-- Material to process follows --
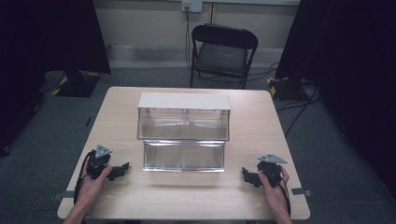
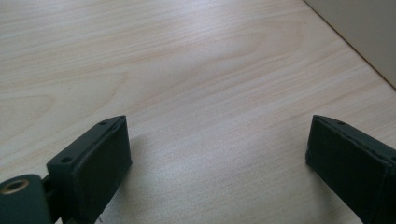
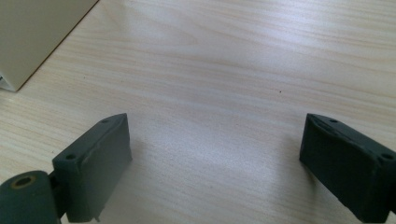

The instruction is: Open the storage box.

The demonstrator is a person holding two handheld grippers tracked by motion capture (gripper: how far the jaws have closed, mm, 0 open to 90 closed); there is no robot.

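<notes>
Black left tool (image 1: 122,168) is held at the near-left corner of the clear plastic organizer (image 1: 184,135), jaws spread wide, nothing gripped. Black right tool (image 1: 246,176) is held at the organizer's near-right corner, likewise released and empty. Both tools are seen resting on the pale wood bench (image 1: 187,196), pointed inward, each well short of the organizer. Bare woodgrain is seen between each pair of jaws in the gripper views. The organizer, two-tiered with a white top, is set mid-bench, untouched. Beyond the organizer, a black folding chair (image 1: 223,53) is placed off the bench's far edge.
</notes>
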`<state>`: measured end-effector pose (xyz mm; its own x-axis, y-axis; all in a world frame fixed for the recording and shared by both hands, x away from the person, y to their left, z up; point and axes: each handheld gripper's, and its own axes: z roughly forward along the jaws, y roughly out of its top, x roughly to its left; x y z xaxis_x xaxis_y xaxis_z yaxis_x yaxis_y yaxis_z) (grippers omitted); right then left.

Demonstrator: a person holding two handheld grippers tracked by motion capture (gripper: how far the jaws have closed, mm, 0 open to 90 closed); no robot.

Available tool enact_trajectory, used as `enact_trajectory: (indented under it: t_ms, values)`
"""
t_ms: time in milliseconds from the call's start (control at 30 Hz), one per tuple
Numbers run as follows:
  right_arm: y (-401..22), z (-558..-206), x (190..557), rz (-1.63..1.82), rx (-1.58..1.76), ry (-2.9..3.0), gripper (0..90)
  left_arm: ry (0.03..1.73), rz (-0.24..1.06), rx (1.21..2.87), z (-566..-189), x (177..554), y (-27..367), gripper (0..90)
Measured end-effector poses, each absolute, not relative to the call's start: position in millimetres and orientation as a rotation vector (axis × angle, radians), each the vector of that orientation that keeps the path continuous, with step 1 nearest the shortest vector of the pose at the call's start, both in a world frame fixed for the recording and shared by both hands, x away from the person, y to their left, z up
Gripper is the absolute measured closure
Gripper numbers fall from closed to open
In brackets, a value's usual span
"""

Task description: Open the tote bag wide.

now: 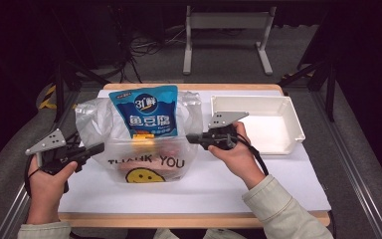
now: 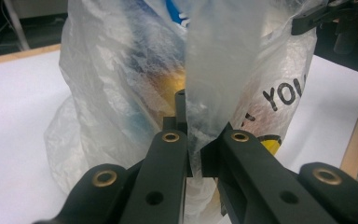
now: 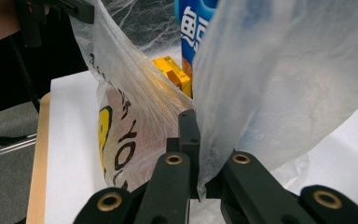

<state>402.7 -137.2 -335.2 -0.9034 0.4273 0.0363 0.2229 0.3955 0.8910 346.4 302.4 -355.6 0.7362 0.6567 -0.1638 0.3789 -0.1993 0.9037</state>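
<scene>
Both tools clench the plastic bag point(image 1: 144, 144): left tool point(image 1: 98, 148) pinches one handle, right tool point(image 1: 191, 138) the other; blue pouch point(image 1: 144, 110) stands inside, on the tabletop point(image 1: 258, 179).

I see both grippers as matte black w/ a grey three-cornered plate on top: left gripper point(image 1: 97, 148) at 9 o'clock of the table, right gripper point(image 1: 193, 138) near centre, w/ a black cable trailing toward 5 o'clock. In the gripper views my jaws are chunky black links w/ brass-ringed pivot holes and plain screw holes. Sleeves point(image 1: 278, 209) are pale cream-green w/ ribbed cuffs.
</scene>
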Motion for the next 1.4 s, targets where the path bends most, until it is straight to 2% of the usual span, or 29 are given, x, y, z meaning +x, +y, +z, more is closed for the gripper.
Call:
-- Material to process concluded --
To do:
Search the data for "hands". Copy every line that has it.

Solution below:
`<state>`: measured end-effector pose (xyz mm; its own x-axis, y-axis; all in a world frame fixed for the recording and shared by both hands, x away from the person, y to their left, z up; point and axes: each handheld gripper's, and its own axes: z roughly forward along the jaws, y roughly out of its top, x roughly to its left; x y z xaxis_x xaxis_y xaxis_z yaxis_x yaxis_y yaxis_z) (grippers omitted); right then left.
Measured end-effector poses, each absolute, not relative to the call's start: position in millimetres and orientation as a rotation vector (axis × angle, radians), each the vector of that orientation that keeps the path continuous, with step 1 nearest the shortest vector of the pose at the call's start, both in a world frame fixed for the recording and shared by both hands, x away from the person, y to their left, z up

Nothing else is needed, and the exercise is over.